To begin with, the full list of articles posted on this cycle in Habré Goals
The aim of the work is to build a functional associated with threads, which is not provided by the operating system. For example, the Fork () method of the Linux operating system, corrected for Windows OS realizations, was taken.
So, if we have the Original method, within which the Fork.CloneThread () method is called in some part of it, a second execution thread should occur, the beginning of which will be equal to the call point of the Fork.CloneThread () method and which will be completed at the output of the method Original so that all values of the local variables of the source stream are saved in the second execution thread. In other words, for the CloneThread () call to split the current thread into two.
What is required from the reader
- Lack of fear to read assembler. It's just =) Where something is not clear, use google
- Understanding that a thread stack is one per thread. Understanding what it is for
Materials for preparation:
Stream cloning
What do we have initially? There is our stream. It is also possible to create a new thread or schedule a task in the thread pool by executing your code there. We also understand that information on nested calls is stored in the call stack and that, if desired, we can manipulate it (for example, using C ++ / CLI). Moreover, if we follow the agreements and enter the value of the EBP register, the return address for the ret ret and allocate space for the local ones (if necessary) to the top of the stack, this can simulate the method call.
What needs to be done to clone the flow?
- Preservation
- Inside the CloneThread method (C #) we get the address of any local variable
- Make a call to the C ++ method, passing it this address. At this stage, the call stack looks like this:

Well, or in an abbreviated manner, like this:

- Inside, we get the value of EBP - a pointer to our call frame and by chain, dereferencing the pointer, go to the CloneThread method, checking the current EBP with the address of a local variable in CloneThread. This is necessary in order to go through all the proxy calls between C # and C ++, which are generated by JITter.
- We add 1 to exit the CloneThread frame and get into the code that calls our library function. Everything from the received address to the ESP is a chain of calls from the user code. We save it to the buffer, create a stream (or take it from the pool) and pass it the address of this buffer — copies of the stack.
- Recovery . In order for the new thread to continue working from the copy point in the parent, it is necessary to imitate the CloneThread () call from the user method that was called in the new thread (which no one actually called). To do this, we need to add a saved piece of the stack of the parent thread to the top of our call stack, fix the EBP chain that forms the stack of frames, and run the code.
- Initially, when our code just started working in the second thread, we have this kind of call stacks:

- We get the address of the ESP.
- Push to the stack the address of the body of the current method - to return from the user method, which will be simulated
- We push EBP - to maintain the integrity of the stackframes. Together with the stack copy on the heap, we have the following form of call stacks:

- We fix the saved EBP chains in a copy of the stack (you can't do it in place) before copying

- Using the push commands, insert into the current stack a copy of the stack of the parent thread (simulate calling the user-defined method that called CloneThread, which called the many proxies and the C ++ method as a result)

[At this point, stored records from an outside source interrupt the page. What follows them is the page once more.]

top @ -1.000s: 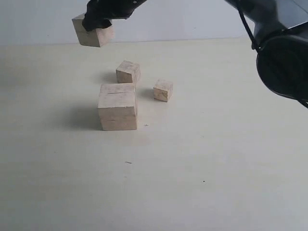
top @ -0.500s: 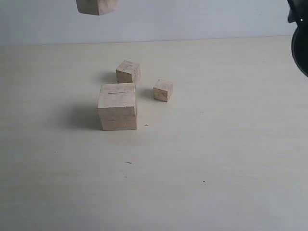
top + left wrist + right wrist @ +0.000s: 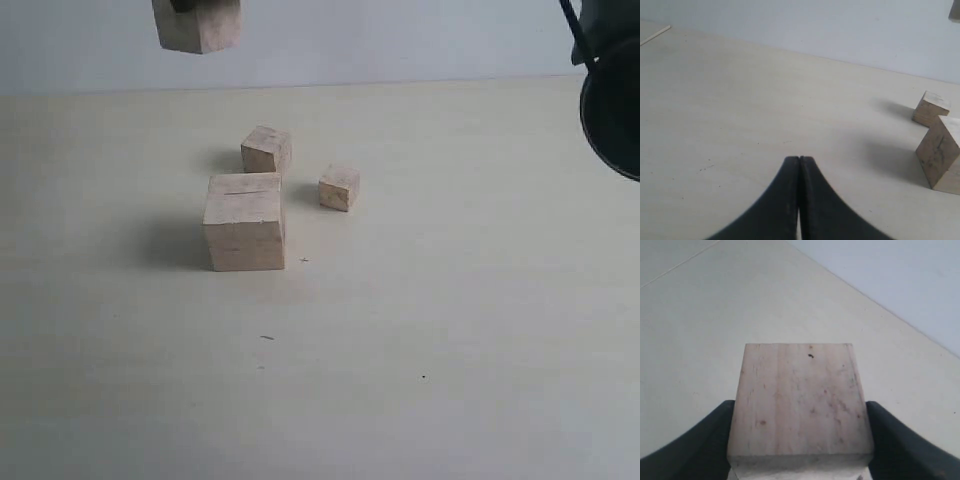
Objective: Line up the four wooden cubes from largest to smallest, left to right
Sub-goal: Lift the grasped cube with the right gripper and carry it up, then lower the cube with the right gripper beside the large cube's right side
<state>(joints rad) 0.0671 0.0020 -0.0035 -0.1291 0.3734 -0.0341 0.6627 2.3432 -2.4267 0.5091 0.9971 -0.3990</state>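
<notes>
Apparently the lift had topped out: the held cube point(image 3: 198, 25), nearly out of the exterior view half a second earlier, had dipped a little back into it and hung high over the far left of the table point(image 3: 450, 320), well above and apart from the others. The right gripper point(image 3: 800, 440) was clamped on it, its dark fingers point(image 3: 700, 445) pressed against two opposite faces. The left gripper point(image 3: 799, 167) was closed on nothing, low over bare table. The largest cube point(image 3: 245, 222), the medium cube point(image 3: 266, 150) behind it and the smallest cube point(image 3: 339, 187) to the right had not shifted. Judging by size, the held cube ranked second, so it belonged just right of the largest, and it hung on the wrong side; no row existed yet. In the exterior view the frame's top edge cut off the held cube's upper part and hid the fingers, and the right arm point(image 3: 612, 100) was only a dark blur at the edge. In the right wrist view the cube blocked the table directly beneath, so its drop spot could not be judged.
</notes>
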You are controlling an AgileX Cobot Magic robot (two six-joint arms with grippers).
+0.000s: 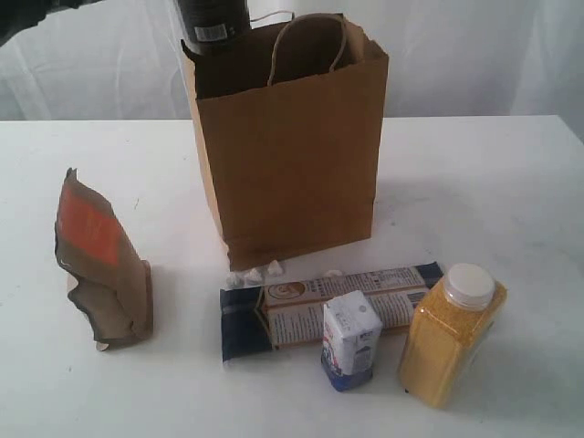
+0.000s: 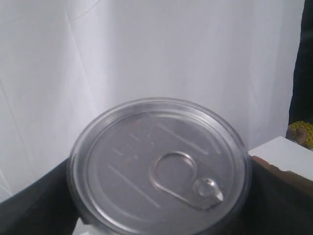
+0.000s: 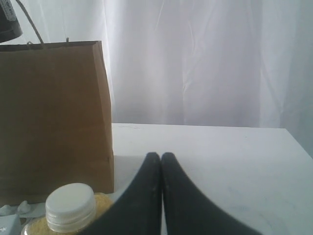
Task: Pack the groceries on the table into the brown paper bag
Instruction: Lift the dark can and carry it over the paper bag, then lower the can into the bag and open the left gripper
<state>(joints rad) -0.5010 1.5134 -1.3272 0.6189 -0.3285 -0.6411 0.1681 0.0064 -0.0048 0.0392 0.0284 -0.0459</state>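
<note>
1. The can (image 1: 214, 23) is gripped by the left tool (image 2: 157, 213). The jaws are set wide and pressed on the can's sides, with dark fingers (image 2: 34, 205) seen on both sides of it.
2. The can is held at rim level over the left corner of the mouth of the bag (image 1: 292, 164). It is probably placed there so that it can be lowered straight in.
3. The can is kept upright, with the pull-tab lid on top, probably so that it lands flat on the bag's bottom.
4. The bag is set upright and open, so loading from above is possible. Small white crumbs (image 1: 260, 269) are seen at its front foot.
5. The right tool (image 3: 161, 159) is closed completely, and nothing is held in it. It is kept low, near the bottle (image 1: 452, 333), probably out of the left arm's way.
6. Four items are not yet packed on the table (image 1: 511, 201):
   - The pouch (image 1: 100, 265) is stood well apart, left of the bag.
   - The packet (image 1: 328, 306) is laid flat in front of the bag.
   - The carton (image 1: 351, 340) and the bottle are stood upright just beside the packet.
</note>
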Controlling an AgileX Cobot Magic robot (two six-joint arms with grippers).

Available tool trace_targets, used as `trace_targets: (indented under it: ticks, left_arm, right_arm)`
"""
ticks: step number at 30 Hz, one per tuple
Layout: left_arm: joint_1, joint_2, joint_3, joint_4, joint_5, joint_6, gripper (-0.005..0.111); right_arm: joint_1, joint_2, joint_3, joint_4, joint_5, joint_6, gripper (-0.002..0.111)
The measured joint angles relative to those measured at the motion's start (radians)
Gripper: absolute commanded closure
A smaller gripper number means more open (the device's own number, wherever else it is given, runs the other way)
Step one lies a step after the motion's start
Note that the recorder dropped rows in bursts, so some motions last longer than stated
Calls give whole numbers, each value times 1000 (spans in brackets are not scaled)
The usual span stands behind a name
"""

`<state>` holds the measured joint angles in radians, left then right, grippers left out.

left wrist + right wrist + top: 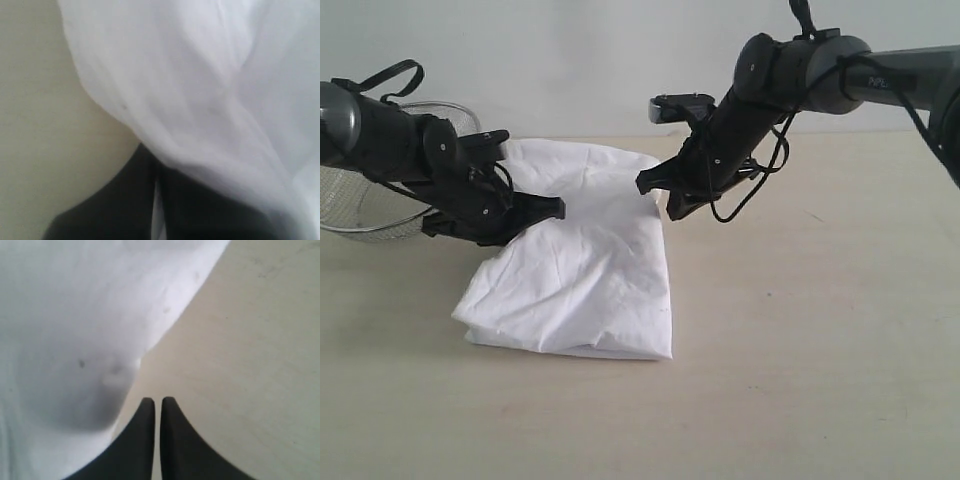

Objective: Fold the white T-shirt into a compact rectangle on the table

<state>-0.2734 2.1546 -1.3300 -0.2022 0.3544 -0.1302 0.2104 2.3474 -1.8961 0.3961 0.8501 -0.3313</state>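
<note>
The white T-shirt point(582, 262) lies as a rumpled, roughly folded bundle on the table point(820, 330), its back part raised; no lettering shows. My left gripper point(556, 207) reaches in over the shirt's left side. In the left wrist view its dark fingers point(125, 205) are closed with a thin strip of white cloth between them, and the shirt point(200, 90) drapes over their tips. My right gripper point(645, 183) hovers at the shirt's upper right corner. It is shut point(160, 401) with nothing in it, just beside the cloth edge point(75, 340) over bare table point(250, 365).
A steel mesh bowl point(360, 205) stands at the far left behind the left arm. A loose black cable point(760, 185) hangs off the right arm. Bare tabletop stretches in front of and to the right of the shirt.
</note>
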Motion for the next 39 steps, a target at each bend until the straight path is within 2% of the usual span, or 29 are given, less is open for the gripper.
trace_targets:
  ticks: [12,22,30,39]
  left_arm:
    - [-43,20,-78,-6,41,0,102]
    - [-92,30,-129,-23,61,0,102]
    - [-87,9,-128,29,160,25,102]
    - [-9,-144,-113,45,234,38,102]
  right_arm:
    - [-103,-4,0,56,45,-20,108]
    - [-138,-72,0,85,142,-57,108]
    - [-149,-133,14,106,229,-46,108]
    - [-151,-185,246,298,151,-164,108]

- We do the far JMP in C ++ method CloneThread, in which we ensure the launch of return
- This leads to an output in CloneThread (C #), which goes into a custom method
- Voila - in both streams the code is executed from the same point. Flow branching over.
Why do it
The most important thing for what it is done is to consolidate understanding of how everything works and that if you know, you can begin to manipulate it.
Resources
- DotNetEx project GitHub : the project in it is called AdvancedThreadingLibrary, to start using RocketScience / 01-forkingThread. By the way , in the same library there are examples with sizeof (ReferenceType), IoC with the shipped assembly and a pool of objects in its heap.